Free Access
Issue
A&A
Volume 613, May 2018
Article Number A19
Number of page(s) 4
Section Astrophysical processes
DOI https://doi.org/10.1051/0004-6361/201732208
Published online 25 May 2018

© ESO 2018

1 Introduction

The transient X-ray source Swift J0243.6+6124 was first detected by Swift/BAT on October 3, 2017 (Kennea et al. 2017). Pulsations with period ~ 9.86 s detected by Swift/XRT and Fermi/GBM (Jenke & Wilson-Hodge 2017), together with the transient behavior and tentative optical counterpart classification (Kouroubatzakis et al. 2017), suggest that it is a new Galactic Be X-ray transient.

Indeed, the follow-up NuSTAR observations on October 5, 2017 (Bahramian et al. 2017), revealed a cutoff power-law spectrum typical for Be transients, with a flux of ~8.7 × 10−9 erg cm−2 s−1. No significant spectral features, such as a cyclotron line (Bahramian et al. 2017), could be identified in the broadband spectrum of the source, so no estimate of the magnetic field strength of the neutron star could be obtained.

The outburst reached peak flux of ~9 Crab level and is still ongoing. The spin evolution of the source is being monitored by Fermi/GBM and appears to be mostly driven by Doppler induced variations due to the orbital modulation. Here we report the first orbital solution for the system based on the GBM data, and briefly discuss the implications of the observed intrinsic spin variations for the basic parameters of the system.

2 Data analysis and results

The analysis presented below is based on the spin history of the source provided by Fermi/GBM pulsar project1 from MJD 58 027 to MJD 58 084. A visual inspection of the spin evolution (see Fig. 1) already suggests that despite the apparently high accretion rate it is modulated by orbital motion rather than intrinsic spin-up of the pulsar. Still, the intrinsic spin-up is important and it is essential to model it accurately in order to recover the orbital modulation of the spin frequency and thus orbital parameters of the binary.

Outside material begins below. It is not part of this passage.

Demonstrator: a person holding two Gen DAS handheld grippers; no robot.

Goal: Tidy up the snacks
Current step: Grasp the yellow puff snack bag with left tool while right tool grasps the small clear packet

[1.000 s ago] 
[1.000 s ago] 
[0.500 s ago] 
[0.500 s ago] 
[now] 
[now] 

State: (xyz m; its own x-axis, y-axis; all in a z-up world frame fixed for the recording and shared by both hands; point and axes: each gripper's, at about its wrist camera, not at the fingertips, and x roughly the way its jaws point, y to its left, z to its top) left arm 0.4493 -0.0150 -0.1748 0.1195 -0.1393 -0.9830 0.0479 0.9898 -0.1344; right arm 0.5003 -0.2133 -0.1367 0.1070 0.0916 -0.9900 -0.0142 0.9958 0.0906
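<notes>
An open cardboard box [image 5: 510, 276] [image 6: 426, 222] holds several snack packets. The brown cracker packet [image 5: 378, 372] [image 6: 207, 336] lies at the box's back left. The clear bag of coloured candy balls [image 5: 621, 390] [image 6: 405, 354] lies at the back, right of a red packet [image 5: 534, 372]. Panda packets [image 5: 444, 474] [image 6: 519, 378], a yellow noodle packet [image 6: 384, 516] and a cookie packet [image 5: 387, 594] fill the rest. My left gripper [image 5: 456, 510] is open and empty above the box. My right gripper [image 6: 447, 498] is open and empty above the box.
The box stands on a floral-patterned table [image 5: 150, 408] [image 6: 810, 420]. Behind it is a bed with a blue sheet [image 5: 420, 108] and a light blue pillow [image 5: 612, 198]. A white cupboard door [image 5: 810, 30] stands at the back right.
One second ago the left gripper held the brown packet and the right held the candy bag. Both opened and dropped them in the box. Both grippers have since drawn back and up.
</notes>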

To obtain the orbital solution we initially used the same technique as Tsygankov et al. (2017) and Sugizaki et al. (2017). We found, however, that for Swift J0243.6+6124 it yields unsatisfactory results, due to the large model systematic discussed in Tsygankov et al. (2017). Indeed, the observed frequency at each moment is obtained by integration of the intrinsic spin-up rate predicted by the torque model, which inevitably depends on the accretion rate. The uncertainty of the observed flux translates thus to a systematic uncertainty in predicted frequency that accumulates over time. In the case of Swift J0243.6+6124, it appeared excessively large, which led to the overestimation of the uncertainties for the orbital parameters. To overcome this problem, we implemented here a more direct approach that does not involve integration of the accretion rate. In particular, we fit the instantaneous spin frequency derivative rather than the observed spin frequency (similarly to Sanna et al. 2017). The spin-up rate and its uncertainty can be estimated directly from the comparison of the frequencies measured in consequent time intervals (propagating the uncertainties). The estimated frequency derivatives are then ascribed to the midpoint between respective time intervals. The results are presented in Fig. 1 where additional model systematic accounting for the uncertainty in the accretion rate is added in quadrature (see below).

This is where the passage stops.